Orwell e o futebol

Por Braulio Tavares Dias atrás nas redes sociais foi postado um artigo de Lima Barreto em que ele descia a ripa no futebol, jogando-lhe …

Por Braulio Tavares

Dias atrás nas redes sociais foi postado um artigo de Lima Barreto em que ele descia a ripa no futebol, jogando-lhe em cima todos os defeitos e vícios possíveis. É conhecida a antipatia de Lima pelo jogo de bola, talvez aumentada pelo fato de que em sua época era um esporte de rapazes brancos e ricos, como são hoje o hipismo e o golfe. Já comentei aqui um ótimo livro de Mauro Rosso, "Um Fla-Flu Literário", que contrapõe os artigos sobre futebol de Lima Barreto (contra) e de Coelho Neto (a favor). (Ver: http://bit.ly/13yAvnj).


Isto me lembrou outra diatribe famosa contra o esporte bretão, desta vez de um autor não menos bretão. George Orwell ("1984", "A Revolução dos Bichos") publicou em dezembro de 1945, no "Tribune", um artigo devastador intitulado "O espírito esportivo" ("The sporting spirit" - aqui: http://bit.ly/4IGPTc). O gancho jornalístico foi a excursão do Dínamo de Moscou pela Inglaterra (certamente numa daqueles campanhas de boa vizinhança do pós-guerra), enfrentando clubes ingleses. Orwell começa dizendo que "se uma tal visita teve algum efeito nas relações anglo-soviéticas foi apenas a de torná-la um pouco piores do que estavam antes".

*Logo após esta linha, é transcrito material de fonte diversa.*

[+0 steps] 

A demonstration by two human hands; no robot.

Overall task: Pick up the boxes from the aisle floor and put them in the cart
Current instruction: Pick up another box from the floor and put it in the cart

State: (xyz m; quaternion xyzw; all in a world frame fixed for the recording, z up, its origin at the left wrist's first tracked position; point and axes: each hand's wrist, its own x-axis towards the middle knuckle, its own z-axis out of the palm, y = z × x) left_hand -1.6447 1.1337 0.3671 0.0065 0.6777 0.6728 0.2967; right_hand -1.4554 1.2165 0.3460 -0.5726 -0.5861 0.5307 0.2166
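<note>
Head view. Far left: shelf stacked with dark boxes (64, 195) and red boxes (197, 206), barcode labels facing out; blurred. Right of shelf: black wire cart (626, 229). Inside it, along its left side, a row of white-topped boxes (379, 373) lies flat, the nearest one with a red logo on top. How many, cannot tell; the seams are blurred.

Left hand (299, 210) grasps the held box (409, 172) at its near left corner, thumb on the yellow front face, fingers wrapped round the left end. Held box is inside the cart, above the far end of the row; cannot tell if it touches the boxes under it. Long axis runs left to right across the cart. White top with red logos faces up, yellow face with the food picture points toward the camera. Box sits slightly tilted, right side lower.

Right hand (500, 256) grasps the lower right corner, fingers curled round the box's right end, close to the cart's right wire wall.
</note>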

Orwell vê o mal em todos os esportes competitivos (não poupa o boxe), e diz: "Joga-se para vencer, e o jogo não tem muito sentido a menos que se faça todo o possível para vencer. (?) No momento em que fortes sentimentos de rivalidade são despertados, a idéia de jogar de acordo com as regras desaparece. As pessoas querem ver um time por cima e o outro humilhado, e esquecem que não faz sentido uma vitória obtida através de trapaças ou da intervenção da torcida."


Orwell escreveu numa Europa esgotada pela guerra, onde os antagonismos nacionais persistiam: "O pior não é o comportamento dos jogadores, mas a atitude da torcida, e, para além da torcida, das nações que entram em fúria a propósito dessas competições absurdas, e acreditam seriamente - pelo menos por algum tempo - que correr, pular e chutar uma bola são testes para as virtudes nacionais".


Ele observa com agudeza que entre o Império Romano e o século 19 o esporte não foi levado muito a sério, e que então, nos EUA e na Inglaterra, começou a ser tratado como uma atividade de altos investimentos. E diz: "Se alguém quiser aumentar a má-vontade já considerável que existe no mundo, não teria nada melhor a fazer senão promover jogos de futebol entre judeus e árabes, alemães e tchecos, indianos e ingleses, russos e poloneses, italianos e iugoslavos."  O que pensaria Orwell se tivesse visto os "hooligans" ingleses, as hecatombes de arquibancada, as batalhas campais dos torcedores em cidades pacíficas?